A radio upgrade aimed at one of the battlefield’s fastest-moving threats
L3Harris says it can turn its Falcon IV handheld radios into counter-drone jammers through a software upgrade, a proposal that reflects how rapidly small unmanned aircraft have changed battlefield priorities. Branded Wraith Shield, the capability is designed to use the radio’s existing antenna to scan for drone-control signals, identify hostile ones, and jam them without requiring new hardware.
The company’s pitch is simple: soldiers are already carrying the radios, so electronic protection against small drones can be added as a software layer rather than as a separate piece of kit. In a conflict environment shaped heavily by the proliferation of low-cost unmanned systems, that matters. Every extra device adds weight, training burden, and supply complexity. A radio that can also act as a localized counter-UAS tool offers a very different logistics profile from a standalone jammer.

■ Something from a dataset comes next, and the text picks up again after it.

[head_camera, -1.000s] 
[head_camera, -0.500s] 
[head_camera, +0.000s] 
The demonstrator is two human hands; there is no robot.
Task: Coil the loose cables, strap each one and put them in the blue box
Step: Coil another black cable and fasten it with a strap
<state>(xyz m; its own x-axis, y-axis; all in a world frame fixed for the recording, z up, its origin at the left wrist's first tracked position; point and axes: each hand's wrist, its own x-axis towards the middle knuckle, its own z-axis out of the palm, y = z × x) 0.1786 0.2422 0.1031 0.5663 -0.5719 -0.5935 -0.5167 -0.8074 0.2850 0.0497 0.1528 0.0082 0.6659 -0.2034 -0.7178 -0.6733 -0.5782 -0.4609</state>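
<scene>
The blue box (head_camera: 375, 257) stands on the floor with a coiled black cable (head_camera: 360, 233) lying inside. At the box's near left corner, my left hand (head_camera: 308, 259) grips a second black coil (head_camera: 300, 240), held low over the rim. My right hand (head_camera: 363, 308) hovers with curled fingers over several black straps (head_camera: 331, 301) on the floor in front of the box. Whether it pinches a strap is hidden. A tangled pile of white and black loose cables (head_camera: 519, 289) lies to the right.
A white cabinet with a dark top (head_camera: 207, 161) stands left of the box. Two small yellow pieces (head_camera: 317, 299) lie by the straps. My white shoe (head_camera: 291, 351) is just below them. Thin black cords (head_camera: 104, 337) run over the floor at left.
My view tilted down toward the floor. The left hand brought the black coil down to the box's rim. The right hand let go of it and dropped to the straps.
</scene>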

L3Harris executives told reporters that the upgrade would create a personal protective electronic-warfare “bubble” around the user. The company also said the capability is compatible with more than 100,000 Falcon IV radios already in service worldwide, which frames Wraith Shield less as a niche prototype than as a potentially scalable update to an established installed base.
Why the software-defined radio matters
The concept relies on the flexibility of software-defined radios, or SDRs. Modern SDRs are built so that many functions once tied tightly to hardware can be changed, extended, or reconfigured through software. That flexibility has already blurred the lines between traditional military radios, more general communications systems, and specialized electronic-warfare equipment.

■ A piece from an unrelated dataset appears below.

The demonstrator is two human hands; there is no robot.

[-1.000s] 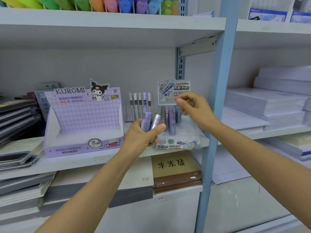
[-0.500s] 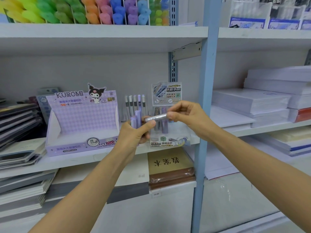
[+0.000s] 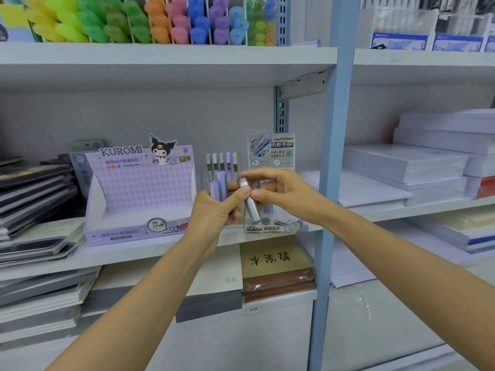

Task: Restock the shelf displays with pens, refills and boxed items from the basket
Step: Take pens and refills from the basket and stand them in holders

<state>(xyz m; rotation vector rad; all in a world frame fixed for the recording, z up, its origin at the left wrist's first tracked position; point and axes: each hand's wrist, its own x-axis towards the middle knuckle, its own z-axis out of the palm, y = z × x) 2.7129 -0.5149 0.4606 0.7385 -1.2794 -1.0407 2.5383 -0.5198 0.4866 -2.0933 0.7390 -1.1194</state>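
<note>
My left hand [image 3: 214, 210] grips a few lilac refill tubes [image 3: 218, 186] upright in front of the middle shelf. My right hand [image 3: 278, 194] pinches a silver-grey refill tube [image 3: 250, 202] that slants down between both hands; my left thumb touches its upper part. Behind the hands stands a small clear refill display [image 3: 273, 226] with a printed header card [image 3: 270, 151]. Left of it sits an empty purple Kuromi display box [image 3: 139, 191]. Several pens [image 3: 221, 162] stand upright behind my left hand.
A blue steel upright [image 3: 329, 183] rises just right of my right hand. Notebook stacks [image 3: 34, 199] lie at the left, paper reams [image 3: 417, 167] on the right shelf. Coloured highlighters [image 3: 150, 20] fill the top shelf. A brown book pack [image 3: 276, 269] lies below.
My right hand came back from the clear display to the left hand and took hold of the silver-grey tube, which has tipped from level to a steep slant.
</note>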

L3Harris and its partner DataShapes, which trained the AI algorithms used in the system, are taking advantage of that architecture. The source report describes the approach as using the digital smarts already inside the radio to detect, classify, and jam drone-related signals. In practical terms, it is an attempt to repurpose a communications endpoint into an active electromagnetic defense node.
That repurposing is significant because it compresses functions that have historically been fielded separately. Counter-drone gear often requires dedicated hardware and specialist integration. If a single handheld platform can handle both communication and limited electronic attack, commanders gain a more distributed defense model rather than depending only on larger, centralized systems.
Cost, timing, and demand signals
L3Harris says the upgrade would cost in the single-digit thousands of dollars per radio, positioning it as a relatively inexpensive way to add capability to equipment already in circulation. The company says Wraith Shield is ready to be delivered, though international sales still require US government export approval.
No formal orders have been announced, but executives described strong domestic and international interest and said some customers are preparing to buy soon. The report also notes that the US Army could potentially fund the capability through a radio program office rather than through a separate electronic-warfare line, at least initially. That detail matters because acquisition pathways often shape whether promising battlefield adaptations spread quickly or stall between bureaucratic categories.
If the capability is bought as a radio upgrade, it may move faster than if it is treated as an entirely new counter-drone program. That would align with the way the product is being marketed: not as an exotic new system, but as a software extension to gear already embedded across formations.
The battlefield context behind the push
The urgency here is not abstract. Breaking Defense frames the announcement against the heavy losses small drones have inflicted in Ukraine, where cheap unmanned systems have become central to reconnaissance, targeting, and attack. Those battlefield realities have driven a broad search for defenses that can be fielded quickly, widely, and at lower cost than traditional air-defense architectures.
That is why a handheld countermeasure is strategically interesting even if its range and effects are likely more limited than larger jamming systems. A personal or squad-level “bubble” changes the geometry of defense by pushing some protection down to the edge rather than leaving troops dependent only on higher-echelon assets.
The AI element is also revealing. Detecting hostile drone-control signals in a crowded spectrum is not trivial. The inclusion of DataShapes-trained algorithms suggests that signal identification and discrimination are central to making the system useful rather than merely noisy. In an environment saturated with friendly and enemy emitters, misidentification can be as dangerous as underperformance.
What Wraith Shield represents
Wraith Shield fits a broader defense trend in which existing platforms are being reimagined as multi-role nodes through software. Instead of waiting for entirely new hardware families, militaries and contractors are trying to unlock more utility from systems that are already fielded. For radios, that means shifting from a narrow view of communication toward a larger role in sensing, spectrum awareness, and electronic warfare.
The appeal is obvious. Updating deployed radios is cheaper, faster, and operationally simpler than issuing an entirely new layer of equipment to every unit. It also makes counter-drone protection more modular. Forces can enable or disable the capability through a software package rather than through a hardware retrofit cycle.
There are still important unknowns the source text does not answer, including performance under real combat conditions, effectiveness against varied drone links, and how the capability will coexist with friendly communications in the field. But the concept itself is clear: use the radio a soldier already carries as a first line of electromagnetic defense against small unmanned threats.